▸ **INSTRUCTIONS TO FOLLOW**
Word for word, copy the entire listing.

▸ **EXERCISE DATA**
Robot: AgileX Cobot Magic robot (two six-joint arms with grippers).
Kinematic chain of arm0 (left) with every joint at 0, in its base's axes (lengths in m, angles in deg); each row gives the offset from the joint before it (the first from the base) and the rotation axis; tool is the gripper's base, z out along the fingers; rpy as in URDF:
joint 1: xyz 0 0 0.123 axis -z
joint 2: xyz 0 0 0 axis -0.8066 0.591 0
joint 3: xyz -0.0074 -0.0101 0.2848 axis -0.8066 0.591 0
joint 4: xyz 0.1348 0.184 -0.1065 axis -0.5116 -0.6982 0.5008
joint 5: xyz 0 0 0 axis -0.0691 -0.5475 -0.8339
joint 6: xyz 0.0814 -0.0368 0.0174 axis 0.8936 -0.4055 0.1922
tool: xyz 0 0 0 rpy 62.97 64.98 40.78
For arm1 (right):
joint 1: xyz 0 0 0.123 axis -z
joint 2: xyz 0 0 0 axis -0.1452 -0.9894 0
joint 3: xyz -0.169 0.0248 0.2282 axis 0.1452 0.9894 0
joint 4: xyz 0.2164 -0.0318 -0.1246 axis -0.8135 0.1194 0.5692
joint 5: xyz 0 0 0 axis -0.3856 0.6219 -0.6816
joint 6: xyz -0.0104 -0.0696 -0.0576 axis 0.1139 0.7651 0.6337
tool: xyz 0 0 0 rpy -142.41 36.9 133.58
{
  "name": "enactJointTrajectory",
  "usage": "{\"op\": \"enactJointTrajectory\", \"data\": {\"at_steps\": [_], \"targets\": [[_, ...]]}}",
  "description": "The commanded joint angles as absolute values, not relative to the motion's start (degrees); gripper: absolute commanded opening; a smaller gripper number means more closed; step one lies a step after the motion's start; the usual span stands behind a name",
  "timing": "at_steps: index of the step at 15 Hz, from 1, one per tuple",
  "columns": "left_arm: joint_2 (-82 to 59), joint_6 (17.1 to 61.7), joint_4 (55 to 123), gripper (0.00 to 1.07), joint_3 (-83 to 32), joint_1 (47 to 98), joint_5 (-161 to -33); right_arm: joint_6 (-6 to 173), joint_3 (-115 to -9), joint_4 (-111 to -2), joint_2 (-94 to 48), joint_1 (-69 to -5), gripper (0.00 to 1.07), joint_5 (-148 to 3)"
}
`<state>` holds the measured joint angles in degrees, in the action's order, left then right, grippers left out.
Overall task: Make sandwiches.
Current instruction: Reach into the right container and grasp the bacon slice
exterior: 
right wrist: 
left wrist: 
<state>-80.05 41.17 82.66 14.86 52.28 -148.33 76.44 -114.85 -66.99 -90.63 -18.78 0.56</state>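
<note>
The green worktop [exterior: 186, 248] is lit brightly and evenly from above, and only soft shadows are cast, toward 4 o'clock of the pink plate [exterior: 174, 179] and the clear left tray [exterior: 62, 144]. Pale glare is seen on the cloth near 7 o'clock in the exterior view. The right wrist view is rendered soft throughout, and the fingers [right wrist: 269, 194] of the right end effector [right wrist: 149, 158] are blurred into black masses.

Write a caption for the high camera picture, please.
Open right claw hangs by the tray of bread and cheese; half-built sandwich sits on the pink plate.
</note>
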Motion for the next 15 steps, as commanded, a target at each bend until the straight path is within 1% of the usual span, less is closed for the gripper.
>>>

▸ **RESPONSE AREA**
Robot: AgileX Cobot Magic robot (two six-joint arms with grippers).
Kinematic chain of arm0 (left) with every joint at 0, in its base's axes (lengths in m, angles in deg); each row gives the offset from the joint before it (the first from the base) and the rotation axis; tool is the gripper's base, z out along the fingers; rpy as in URDF:
joint 1: xyz 0 0 0.123 axis -z
joint 2: xyz 0 0 0 axis -0.8066 0.591 0
joint 3: xyz -0.0074 -0.0101 0.2848 axis -0.8066 0.591 0
joint 4: xyz 0.1348 0.184 -0.1065 axis -0.5116 -0.6982 0.5008
joint 5: xyz 0 0 0 axis -0.0691 -0.5475 -0.8339
joint 6: xyz 0.0814 -0.0368 0.0174 axis 0.8936 -0.4055 0.1922
tool: xyz 0 0 0 rpy 62.97 64.98 40.78
For arm1 (right):
joint 1: xyz 0 0 0.123 axis -z
joint 2: xyz 0 0 0 axis -0.1452 -0.9894 0
joint 3: xyz -0.169 0.0248 0.2282 axis 0.1452 0.9894 0
joint 4: xyz 0.2164 -0.0318 -0.1246 axis -0.8135 0.1194 0.5692
joint 5: xyz 0 0 0 axis -0.3856 0.6219 -0.6816
joint 6: xyz -0.0104 -0.0696 -0.0576 axis 0.1139 0.7651 0.6337
tool: xyz 0 0 0 rpy -142.41 36.9 133.58
{
  "name": "enactJointTrajectory",
  "usage": "{\"op\": \"enactJointTrajectory\", \"data\": {\"at_steps\": [_], \"targets\": [[_, ...]]}}",
  "description": "The commanded joint angles as absolute values, not relative to the motion's start (degrees); gripper: absolute commanded opening; a smaller gripper number means more closed; step one lies a step after the motion's start; the usual span stands behind a name",
  "timing": "at_steps: index of the step at 15 Hz, from 1, one per tuple",
  "columns": "left_arm: joint_2 (-82 to 59), joint_6 (17.1 to 61.7), joint_4 (55 to 123), gripper (0.00 to 1.07), joint_3 (-83 to 32), joint_1 (47 to 98), joint_5 (-161 to -33); right_arm: joint_6 (-6 to 173), joint_3 (-115 to -9), joint_4 (-111 to -2), joint_2 (-94 to 48), joint_1 (-69 to -5), gripper (0.00 to 1.07), joint_5 (-148 to 3)"
}
`<state>` holds the measured joint angles in degrees, in the action's order, left then right, grippers left out.
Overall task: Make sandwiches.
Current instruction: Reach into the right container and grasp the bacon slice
exterior: 
right wrist: 
left wrist: 
<state>-80.05 41.17 82.66 14.86 52.28 -148.33 76.44 -114.85 -66.99 -90.63 -18.78 0.56</state>
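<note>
The green worktop [exterior: 186, 248] is lit brightly and evenly from above, and only soft shadows are cast, toward 4 o'clock of the pink plate [exterior: 174, 179] and the clear left tray [exterior: 62, 144]. Pale glare is seen on the cloth near 7 o'clock in the exterior view. The right wrist view is rendered soft throughout, and the fingers [right wrist: 269, 194] of the right end effector [right wrist: 149, 158] are blurred into black masses.

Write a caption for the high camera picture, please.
Open right claw hangs by the tray of bread and cheese; half-built sandwich sits on the pink plate.
</note>
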Motion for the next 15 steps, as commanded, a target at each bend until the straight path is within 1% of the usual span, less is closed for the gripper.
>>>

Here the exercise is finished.